Open JesseFarebro opened 2 years ago
Globus Connect Personal (GCP) does quite a lot more than a simple upload feature would offer -- in particular, it handles firewall hole punching and sends transfers over GridFTP (not HTTPS). In the past, more of the components were open source, but one of the challenges we faced was keeping Globus services interoperable with forked community versions. All that said, we fully recognize that installing GCP for simple upload/download use-cases is a major point of friction for Globus users, so we do intend to provide a solution for this.
This is a feature we have on our roadmap to put together and get working as a part of the globus-cli. We want to provide it through a command like globus upload
or similar -- exact name TBD. It will be, as you suggested, built on the exact same APIs which the Globus webapp uses, but there are some new challenges faced by the globus-cli in terms of the types of usages we want to support. (For a concrete example, the webapp always operates in the context of a known collection ID, but we'd like the CLI to be able to consume an HTTPS upload URL using one of the registered DNS names for a collection. We then need to resolve several pieces of information from that URL, not all of which is trivial.)
We haven't discussed it as an SDK feature. I think you should expect that if it does happen, it will still happen in the CLI first. This is the kind of feature which we'd like to build in a python application at least once before trying to provide a "library-ized" version in the SDK.
I'm going to mark this as a feature request for upload as a capability specifically of the SDK. But if you're equally well satisfied by the idea of using the CLI to do this, let me know and I'll probably close this.
Thanks, @sirosen! I was looking to take advantage of the Flow automations so I'm not sure if a local upload will work. Ideally, I want to "upload" a file to multiple endpoints in the most efficient way possible. I'm not sure if doing this with a Flow would differ from a naive "upload" to each endpoint.
I haven't looked in depth, but I thought the CLI built heavily off the Python SDK. If this is the case I would love to see this feature come to the SDK sooner than later.
Thanks for your quick response / update and I look forward to any progress on this issue.
To add to this (and forgive me if I'm missing something - I'm completely new to Globus) I'm hoping to build a pipeline to run in ephemeral docker container instances which will retrieve data from our Globus endpoint, process it then upload the output. Is my understanding correct that I'd currently need to start up a Personal Connect instance in the container somehow? If so, I think that this feature would add a lot of value to workflows like this.

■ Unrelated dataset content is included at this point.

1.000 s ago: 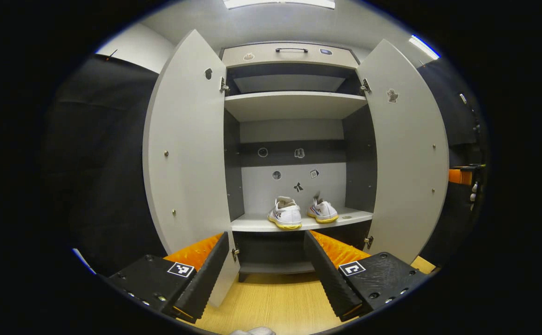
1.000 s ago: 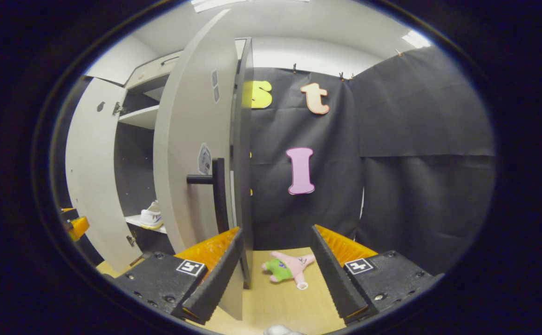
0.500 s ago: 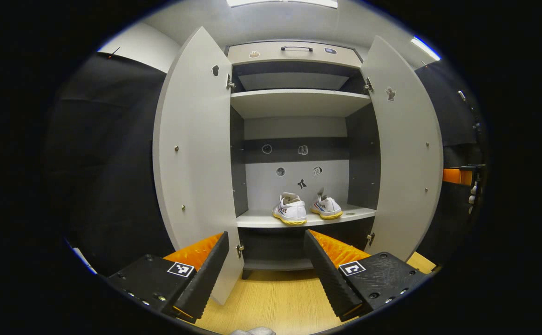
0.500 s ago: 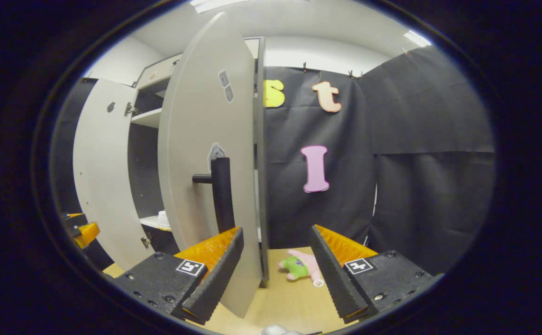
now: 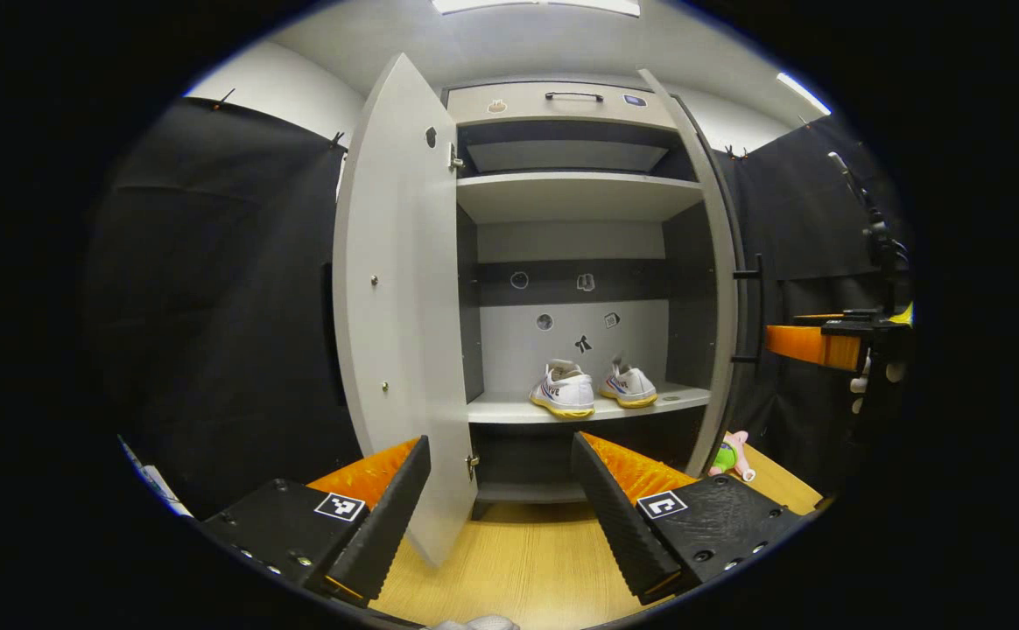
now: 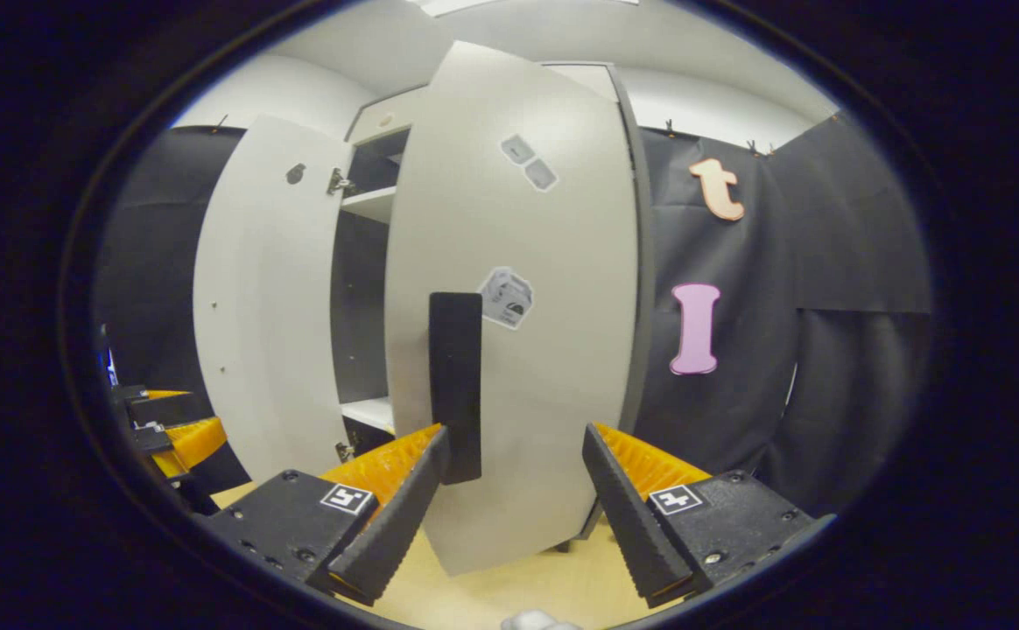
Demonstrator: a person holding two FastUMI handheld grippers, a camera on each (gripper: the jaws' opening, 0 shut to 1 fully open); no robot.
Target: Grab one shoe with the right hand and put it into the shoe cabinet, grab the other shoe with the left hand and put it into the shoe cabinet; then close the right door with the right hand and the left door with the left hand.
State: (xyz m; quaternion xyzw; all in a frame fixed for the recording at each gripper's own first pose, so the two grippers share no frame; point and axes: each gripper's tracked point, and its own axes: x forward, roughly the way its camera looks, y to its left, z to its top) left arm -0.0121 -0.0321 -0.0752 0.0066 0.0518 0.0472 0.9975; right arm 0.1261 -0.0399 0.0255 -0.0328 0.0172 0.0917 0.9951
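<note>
Swinging toward closed, the shoe cabinet's (image 5: 566, 96) right door (image 6: 518, 350) is what has changed most: a second ago the right gripper view caught it nearly edge-on, and now its grey outer face is broad in that view, while the left gripper view, which then saw its inner face spread wide, sees it as a thin edge (image 5: 720, 289). The right-door step looks well under way but unfinished, since the opening is not yet covered. The left door (image 5: 400, 306) stands fully open, much as it did before, so that step has not begun.

Both white shoes (image 5: 564, 391) (image 5: 629, 386) sit side by side on the lower shelf (image 5: 509, 409), unmoved, so the putting-away part appears done.

The right gripper (image 6: 515, 477) has its fingers spread wide and empty; the door's black handle (image 6: 455, 385) now faces it squarely just above the left finger, though whether anything touches the door I cannot tell. The left gripper (image 5: 501, 490) is likewise parted wide with nothing between its fingers, and hangs back in front of the cabinet, near the left door's free edge.

A pink-and-green plush toy (image 5: 728, 453) lies on the wooden floor (image 5: 518, 569) beside the cabinet, clear of the door's path.
</note>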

It's unfortunate that you can't upload files from the local filesystem without installing Personal Connect. Are there any plans in the future to implement this functionality in the Python SDK? It does seem possible to upload files via the web interface, could this API be a path forward to having this functionality? Otherwise, if Personal Connect was open source this could be something the community could take on, but it doesn't seem like it's public at this time.